- Task directions -
Give each line of the records again exactly and omit every picture.
=== Begin Enclosure ===
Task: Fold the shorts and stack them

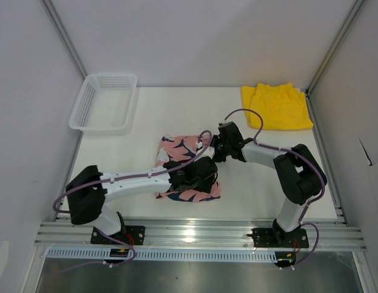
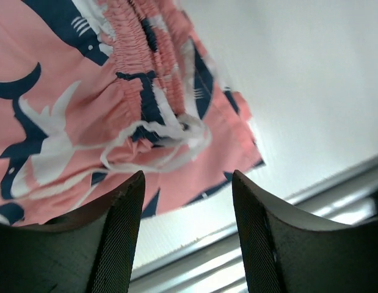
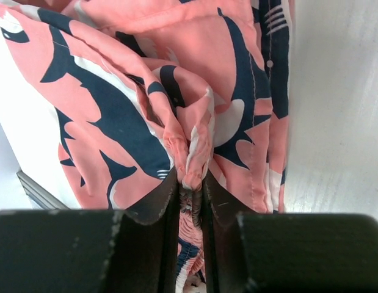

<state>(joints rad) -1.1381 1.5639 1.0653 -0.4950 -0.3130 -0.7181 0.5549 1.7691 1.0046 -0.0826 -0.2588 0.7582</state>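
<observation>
The pink shorts (image 1: pixel 184 163) with a navy-and-white print lie bunched at the table's middle. My right gripper (image 1: pixel 212 146) is shut on a pinched fold of the pink shorts (image 3: pixel 195 146) at their right edge. My left gripper (image 1: pixel 201 177) is open over their near part; the elastic waistband and white drawstring (image 2: pixel 158 140) lie just beyond its fingers (image 2: pixel 118 226), nothing between them. The yellow shorts (image 1: pixel 276 106) lie flat at the far right corner.
A white mesh basket (image 1: pixel 104 102) stands at the far left. An aluminium rail (image 1: pixel 201 232) runs along the table's near edge. White walls close in both sides.
</observation>
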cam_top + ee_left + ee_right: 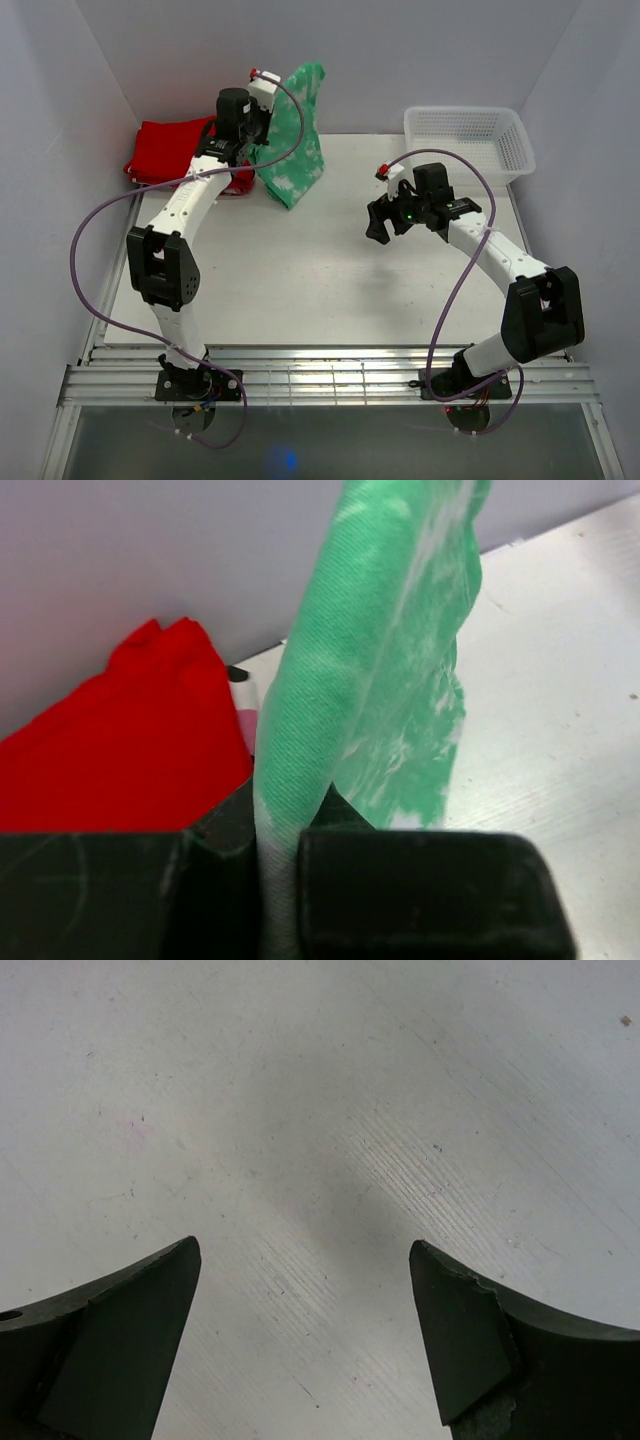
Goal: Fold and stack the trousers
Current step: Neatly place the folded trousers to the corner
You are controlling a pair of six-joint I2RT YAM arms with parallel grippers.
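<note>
The trousers (295, 150), bright green with white blotches, hang in a bunched fold at the back of the table, their lower end resting on the surface. My left gripper (272, 92) is raised there and shut on their upper edge. In the left wrist view the green cloth (370, 680) runs up from between the closed jaws of the left gripper (278, 825). My right gripper (378, 220) hovers over the bare table right of centre. It is open, and in its wrist view nothing lies between the spread fingers of the right gripper (305, 1260).
A folded red garment (165, 148) lies at the back left corner, just left of the hanging trousers, and shows as a red mass (120, 740) in the left wrist view. A white mesh basket (468, 140) stands at the back right. Walls close in three sides.
</note>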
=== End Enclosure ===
- Response box -
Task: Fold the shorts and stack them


<state>(joints rad) -1.1381 1.5639 1.0653 -0.4950 -0.3130 -0.7181 0.5549 1.7691 1.0046 -0.0826 -0.2588 0.7582</state>
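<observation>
The pink shorts (image 1: pixel 184 163) with a navy-and-white print lie bunched at the table's middle. My right gripper (image 1: pixel 212 146) is shut on a pinched fold of the pink shorts (image 3: pixel 195 146) at their right edge. My left gripper (image 1: pixel 201 177) is open over their near part; the elastic waistband and white drawstring (image 2: pixel 158 140) lie just beyond its fingers (image 2: pixel 118 226), nothing between them. The yellow shorts (image 1: pixel 276 106) lie flat at the far right corner.
A white mesh basket (image 1: pixel 104 102) stands at the far left. An aluminium rail (image 1: pixel 201 232) runs along the table's near edge. White walls close in both sides.
</observation>
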cam_top + ee_left + ee_right: 
Goal: Fold and stack the trousers
Current step: Neatly place the folded trousers to the corner
You are controlling a pair of six-joint I2RT YAM arms with parallel grippers.
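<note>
The trousers (295, 150), bright green with white blotches, hang in a bunched fold at the back of the table, their lower end resting on the surface. My left gripper (272, 92) is raised there and shut on their upper edge. In the left wrist view the green cloth (370, 680) runs up from between the closed jaws of the left gripper (278, 825). My right gripper (378, 220) hovers over the bare table right of centre. It is open, and in its wrist view nothing lies between the spread fingers of the right gripper (305, 1260).
A folded red garment (165, 148) lies at the back left corner, just left of the hanging trousers, and shows as a red mass (120, 740) in the left wrist view. A white mesh basket (468, 140) stands at the back right. Walls close in three sides.
</note>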

No more output will be produced.